→ EXERCISE PROMPT
Lines where the string "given" appears are to be copied from the entries below.
*** MATERIAL PROVIDED ***
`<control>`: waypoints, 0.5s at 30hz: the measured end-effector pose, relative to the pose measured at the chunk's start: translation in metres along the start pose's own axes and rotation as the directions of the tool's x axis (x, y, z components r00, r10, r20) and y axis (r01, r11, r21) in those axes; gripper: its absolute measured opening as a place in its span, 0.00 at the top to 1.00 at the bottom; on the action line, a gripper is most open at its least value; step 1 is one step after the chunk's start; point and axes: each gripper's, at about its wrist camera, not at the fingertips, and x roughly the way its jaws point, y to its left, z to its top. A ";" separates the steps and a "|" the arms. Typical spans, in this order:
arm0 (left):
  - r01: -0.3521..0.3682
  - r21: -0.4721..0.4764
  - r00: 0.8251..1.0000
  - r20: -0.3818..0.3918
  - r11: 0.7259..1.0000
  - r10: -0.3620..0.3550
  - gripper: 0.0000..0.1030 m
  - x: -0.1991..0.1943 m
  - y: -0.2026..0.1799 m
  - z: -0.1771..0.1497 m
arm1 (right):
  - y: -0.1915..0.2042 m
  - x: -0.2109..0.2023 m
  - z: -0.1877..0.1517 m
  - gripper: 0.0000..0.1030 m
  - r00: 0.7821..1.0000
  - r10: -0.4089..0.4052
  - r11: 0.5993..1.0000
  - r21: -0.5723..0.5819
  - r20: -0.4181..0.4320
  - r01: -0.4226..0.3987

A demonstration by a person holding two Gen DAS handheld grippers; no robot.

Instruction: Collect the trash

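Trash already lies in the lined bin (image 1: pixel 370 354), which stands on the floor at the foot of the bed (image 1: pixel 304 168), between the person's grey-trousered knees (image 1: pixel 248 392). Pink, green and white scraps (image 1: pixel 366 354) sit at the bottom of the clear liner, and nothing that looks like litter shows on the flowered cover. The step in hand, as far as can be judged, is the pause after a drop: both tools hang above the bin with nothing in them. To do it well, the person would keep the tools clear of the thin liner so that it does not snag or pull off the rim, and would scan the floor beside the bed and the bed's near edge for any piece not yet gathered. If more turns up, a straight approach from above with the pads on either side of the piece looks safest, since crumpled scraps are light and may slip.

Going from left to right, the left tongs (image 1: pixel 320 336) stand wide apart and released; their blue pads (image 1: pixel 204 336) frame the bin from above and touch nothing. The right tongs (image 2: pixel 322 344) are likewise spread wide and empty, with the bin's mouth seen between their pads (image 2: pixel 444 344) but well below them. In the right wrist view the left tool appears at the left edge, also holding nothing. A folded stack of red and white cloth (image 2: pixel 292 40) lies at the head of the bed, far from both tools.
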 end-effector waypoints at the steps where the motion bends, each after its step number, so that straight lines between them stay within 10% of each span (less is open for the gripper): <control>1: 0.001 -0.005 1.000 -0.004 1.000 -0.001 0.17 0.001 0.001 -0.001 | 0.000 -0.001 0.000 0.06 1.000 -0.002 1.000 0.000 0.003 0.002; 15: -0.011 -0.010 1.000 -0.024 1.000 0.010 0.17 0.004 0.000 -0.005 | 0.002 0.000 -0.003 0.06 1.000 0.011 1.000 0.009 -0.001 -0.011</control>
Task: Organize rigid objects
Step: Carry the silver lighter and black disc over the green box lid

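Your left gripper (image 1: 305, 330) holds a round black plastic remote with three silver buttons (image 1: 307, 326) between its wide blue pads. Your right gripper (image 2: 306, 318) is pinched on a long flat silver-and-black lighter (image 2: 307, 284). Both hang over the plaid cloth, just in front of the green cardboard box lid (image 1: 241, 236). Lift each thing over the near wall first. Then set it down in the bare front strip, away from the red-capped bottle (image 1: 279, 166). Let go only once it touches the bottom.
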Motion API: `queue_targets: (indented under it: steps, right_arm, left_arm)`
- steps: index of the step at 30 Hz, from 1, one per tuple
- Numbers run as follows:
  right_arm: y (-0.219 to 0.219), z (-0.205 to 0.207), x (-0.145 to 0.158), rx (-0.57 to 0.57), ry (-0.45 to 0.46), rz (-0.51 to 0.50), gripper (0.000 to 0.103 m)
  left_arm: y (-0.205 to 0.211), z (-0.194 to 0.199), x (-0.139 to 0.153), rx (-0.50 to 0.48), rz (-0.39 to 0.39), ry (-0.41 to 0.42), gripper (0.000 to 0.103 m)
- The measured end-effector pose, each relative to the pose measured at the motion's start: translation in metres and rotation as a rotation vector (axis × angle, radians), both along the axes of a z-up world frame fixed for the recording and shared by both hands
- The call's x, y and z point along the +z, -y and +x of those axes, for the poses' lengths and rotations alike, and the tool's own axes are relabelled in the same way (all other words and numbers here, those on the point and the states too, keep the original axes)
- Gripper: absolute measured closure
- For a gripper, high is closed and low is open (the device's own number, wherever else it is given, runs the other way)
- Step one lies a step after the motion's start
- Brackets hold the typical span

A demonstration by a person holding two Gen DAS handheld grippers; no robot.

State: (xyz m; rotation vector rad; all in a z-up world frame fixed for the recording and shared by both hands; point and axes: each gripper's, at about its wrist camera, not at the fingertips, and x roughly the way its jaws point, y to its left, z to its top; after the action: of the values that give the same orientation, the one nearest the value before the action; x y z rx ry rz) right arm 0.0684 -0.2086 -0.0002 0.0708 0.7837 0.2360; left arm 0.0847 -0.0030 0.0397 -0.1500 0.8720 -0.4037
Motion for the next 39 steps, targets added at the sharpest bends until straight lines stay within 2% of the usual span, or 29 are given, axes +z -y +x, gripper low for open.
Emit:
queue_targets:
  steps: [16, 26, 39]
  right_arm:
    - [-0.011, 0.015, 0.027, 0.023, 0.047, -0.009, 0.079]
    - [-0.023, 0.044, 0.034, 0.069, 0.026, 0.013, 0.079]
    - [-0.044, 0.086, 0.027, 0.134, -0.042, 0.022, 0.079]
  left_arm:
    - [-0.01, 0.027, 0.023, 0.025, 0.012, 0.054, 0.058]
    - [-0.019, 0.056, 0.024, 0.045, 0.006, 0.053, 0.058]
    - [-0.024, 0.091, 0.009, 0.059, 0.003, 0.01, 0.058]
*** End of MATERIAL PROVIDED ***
→ EXERCISE ANSWER
- For a gripper, high is closed and low is open (the device's own number, wherever else it is given, runs the other way)
Motion for the next 39 steps, targets added at the sharpest bends until straight lines stay within 2% of the usual span, or 29 are given, axes +z -y +x, gripper low for open.

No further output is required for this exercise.